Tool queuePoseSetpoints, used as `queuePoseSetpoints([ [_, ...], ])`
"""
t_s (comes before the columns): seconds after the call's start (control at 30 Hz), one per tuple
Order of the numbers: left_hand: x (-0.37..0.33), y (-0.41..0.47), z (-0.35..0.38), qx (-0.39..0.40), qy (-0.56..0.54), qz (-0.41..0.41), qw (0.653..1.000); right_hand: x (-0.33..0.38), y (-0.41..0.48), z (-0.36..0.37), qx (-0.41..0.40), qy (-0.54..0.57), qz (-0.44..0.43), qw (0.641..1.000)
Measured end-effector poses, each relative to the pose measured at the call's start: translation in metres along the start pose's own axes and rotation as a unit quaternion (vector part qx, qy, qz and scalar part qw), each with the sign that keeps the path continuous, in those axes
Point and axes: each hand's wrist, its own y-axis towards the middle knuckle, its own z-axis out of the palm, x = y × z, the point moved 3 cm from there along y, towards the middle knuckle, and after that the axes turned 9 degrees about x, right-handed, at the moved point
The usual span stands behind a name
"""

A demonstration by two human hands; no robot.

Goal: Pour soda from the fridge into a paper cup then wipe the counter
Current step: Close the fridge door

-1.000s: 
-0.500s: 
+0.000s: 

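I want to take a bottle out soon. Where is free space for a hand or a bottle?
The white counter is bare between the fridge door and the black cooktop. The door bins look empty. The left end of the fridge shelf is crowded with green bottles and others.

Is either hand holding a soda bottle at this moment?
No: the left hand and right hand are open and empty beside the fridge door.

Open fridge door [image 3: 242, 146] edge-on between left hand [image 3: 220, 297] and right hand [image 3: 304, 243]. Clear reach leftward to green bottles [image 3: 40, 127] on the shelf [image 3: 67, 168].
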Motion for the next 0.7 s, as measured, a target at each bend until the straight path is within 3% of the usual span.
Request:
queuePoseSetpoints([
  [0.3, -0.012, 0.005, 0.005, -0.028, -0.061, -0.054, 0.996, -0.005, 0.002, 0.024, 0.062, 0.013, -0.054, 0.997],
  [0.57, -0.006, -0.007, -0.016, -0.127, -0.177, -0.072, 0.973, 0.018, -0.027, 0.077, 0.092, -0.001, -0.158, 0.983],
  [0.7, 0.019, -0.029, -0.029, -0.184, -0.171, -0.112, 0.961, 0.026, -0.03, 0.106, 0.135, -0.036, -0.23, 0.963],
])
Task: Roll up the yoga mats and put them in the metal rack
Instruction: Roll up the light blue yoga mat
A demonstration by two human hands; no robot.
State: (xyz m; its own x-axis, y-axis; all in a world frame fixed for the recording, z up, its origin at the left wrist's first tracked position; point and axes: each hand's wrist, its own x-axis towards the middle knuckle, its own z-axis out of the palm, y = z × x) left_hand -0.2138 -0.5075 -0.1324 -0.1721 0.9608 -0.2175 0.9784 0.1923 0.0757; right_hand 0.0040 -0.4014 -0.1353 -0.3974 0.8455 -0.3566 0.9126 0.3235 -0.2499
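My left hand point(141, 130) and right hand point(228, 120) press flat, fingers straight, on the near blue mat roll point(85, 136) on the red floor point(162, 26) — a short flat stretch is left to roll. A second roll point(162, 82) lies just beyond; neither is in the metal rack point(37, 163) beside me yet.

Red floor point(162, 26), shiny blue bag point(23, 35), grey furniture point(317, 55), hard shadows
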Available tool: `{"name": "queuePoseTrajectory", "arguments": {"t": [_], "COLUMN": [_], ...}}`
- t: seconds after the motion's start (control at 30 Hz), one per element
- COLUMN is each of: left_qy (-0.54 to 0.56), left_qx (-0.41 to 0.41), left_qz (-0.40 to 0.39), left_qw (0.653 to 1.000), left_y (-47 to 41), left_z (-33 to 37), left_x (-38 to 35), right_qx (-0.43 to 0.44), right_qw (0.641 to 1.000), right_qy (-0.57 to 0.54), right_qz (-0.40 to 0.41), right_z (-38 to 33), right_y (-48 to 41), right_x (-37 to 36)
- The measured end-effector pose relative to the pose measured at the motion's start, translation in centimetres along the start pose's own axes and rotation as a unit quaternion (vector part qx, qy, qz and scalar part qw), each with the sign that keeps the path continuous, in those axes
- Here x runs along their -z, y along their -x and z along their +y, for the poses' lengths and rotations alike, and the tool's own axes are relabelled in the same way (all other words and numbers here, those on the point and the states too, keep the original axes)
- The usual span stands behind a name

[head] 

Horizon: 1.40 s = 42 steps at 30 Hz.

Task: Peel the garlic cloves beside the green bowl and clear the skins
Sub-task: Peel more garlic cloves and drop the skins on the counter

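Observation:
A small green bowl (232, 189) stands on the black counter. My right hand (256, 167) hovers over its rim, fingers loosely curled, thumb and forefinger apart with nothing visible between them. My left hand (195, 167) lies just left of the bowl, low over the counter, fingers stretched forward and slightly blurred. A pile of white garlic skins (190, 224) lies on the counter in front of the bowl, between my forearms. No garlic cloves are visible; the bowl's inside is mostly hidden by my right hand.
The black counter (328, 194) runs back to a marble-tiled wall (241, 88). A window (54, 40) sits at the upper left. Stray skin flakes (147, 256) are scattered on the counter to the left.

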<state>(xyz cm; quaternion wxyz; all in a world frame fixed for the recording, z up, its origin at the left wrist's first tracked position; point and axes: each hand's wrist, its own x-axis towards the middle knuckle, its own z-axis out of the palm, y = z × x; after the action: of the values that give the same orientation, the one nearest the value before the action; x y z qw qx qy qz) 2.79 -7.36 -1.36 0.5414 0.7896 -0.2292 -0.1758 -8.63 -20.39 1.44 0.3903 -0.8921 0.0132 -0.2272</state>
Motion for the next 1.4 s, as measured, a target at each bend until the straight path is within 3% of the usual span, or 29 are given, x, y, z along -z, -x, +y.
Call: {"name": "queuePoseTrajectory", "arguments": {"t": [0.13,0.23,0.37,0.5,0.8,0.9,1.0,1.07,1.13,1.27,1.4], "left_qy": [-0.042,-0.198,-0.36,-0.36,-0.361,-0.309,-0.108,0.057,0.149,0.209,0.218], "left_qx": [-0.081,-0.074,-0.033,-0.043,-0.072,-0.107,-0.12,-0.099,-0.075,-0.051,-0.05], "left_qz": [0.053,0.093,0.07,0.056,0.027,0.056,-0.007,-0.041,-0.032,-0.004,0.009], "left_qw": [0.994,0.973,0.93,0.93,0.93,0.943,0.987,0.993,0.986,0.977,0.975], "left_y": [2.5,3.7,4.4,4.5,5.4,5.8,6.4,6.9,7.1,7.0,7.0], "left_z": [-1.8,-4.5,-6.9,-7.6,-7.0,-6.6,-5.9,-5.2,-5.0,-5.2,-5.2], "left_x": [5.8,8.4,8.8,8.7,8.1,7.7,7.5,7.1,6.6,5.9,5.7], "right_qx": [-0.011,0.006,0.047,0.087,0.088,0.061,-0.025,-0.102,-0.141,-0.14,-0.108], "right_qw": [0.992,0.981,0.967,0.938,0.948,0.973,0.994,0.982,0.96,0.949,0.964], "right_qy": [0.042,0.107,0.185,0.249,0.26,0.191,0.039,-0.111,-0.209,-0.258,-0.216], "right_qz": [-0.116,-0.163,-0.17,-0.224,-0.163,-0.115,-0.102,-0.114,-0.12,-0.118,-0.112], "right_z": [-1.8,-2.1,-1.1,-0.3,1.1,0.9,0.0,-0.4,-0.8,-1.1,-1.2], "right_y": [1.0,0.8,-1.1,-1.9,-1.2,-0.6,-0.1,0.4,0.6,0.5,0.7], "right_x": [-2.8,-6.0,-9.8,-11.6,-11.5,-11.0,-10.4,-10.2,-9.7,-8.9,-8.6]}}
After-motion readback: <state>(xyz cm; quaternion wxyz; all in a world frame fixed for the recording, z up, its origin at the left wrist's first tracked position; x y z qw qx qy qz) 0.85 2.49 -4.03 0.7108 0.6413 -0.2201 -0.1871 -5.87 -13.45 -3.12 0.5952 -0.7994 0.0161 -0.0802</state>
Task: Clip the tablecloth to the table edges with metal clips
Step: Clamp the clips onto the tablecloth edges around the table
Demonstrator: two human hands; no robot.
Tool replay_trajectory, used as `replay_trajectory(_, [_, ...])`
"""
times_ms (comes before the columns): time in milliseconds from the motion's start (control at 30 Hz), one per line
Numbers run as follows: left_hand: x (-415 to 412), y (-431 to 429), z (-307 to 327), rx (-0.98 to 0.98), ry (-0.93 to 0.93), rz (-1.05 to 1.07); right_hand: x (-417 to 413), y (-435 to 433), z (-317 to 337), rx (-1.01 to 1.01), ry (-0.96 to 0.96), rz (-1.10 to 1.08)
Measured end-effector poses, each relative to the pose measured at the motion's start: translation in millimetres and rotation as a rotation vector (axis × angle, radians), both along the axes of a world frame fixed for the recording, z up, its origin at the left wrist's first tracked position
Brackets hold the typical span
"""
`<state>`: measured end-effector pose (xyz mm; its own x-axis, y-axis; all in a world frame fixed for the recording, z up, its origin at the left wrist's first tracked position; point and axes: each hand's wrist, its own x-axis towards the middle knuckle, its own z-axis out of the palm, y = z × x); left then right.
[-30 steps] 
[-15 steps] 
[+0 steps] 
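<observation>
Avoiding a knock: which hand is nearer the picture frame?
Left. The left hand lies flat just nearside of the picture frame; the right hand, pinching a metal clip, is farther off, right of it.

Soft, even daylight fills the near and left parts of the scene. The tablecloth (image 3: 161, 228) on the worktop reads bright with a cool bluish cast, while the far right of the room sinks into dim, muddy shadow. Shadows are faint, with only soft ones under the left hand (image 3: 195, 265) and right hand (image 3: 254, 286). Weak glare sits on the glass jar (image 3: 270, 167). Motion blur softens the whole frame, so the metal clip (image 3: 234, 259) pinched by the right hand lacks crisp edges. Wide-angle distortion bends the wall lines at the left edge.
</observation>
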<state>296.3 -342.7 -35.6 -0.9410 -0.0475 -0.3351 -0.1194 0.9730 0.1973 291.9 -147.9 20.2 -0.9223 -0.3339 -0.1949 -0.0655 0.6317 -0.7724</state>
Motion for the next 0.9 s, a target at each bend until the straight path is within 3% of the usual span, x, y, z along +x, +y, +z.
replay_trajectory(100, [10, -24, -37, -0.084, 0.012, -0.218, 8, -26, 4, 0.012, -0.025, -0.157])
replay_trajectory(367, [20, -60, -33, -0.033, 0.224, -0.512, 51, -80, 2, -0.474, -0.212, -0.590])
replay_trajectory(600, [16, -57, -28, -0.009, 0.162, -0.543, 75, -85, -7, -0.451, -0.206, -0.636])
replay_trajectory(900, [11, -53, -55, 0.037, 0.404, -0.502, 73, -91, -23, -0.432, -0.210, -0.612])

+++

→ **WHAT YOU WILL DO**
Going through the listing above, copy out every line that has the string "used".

→ **SOLUTION**
Tool queuePoseSetpoints, used as `queuePoseSetpoints([ [_, ...], ])`
Tool replay_trajectory, used as `replay_trajectory(_, [_, ...])`

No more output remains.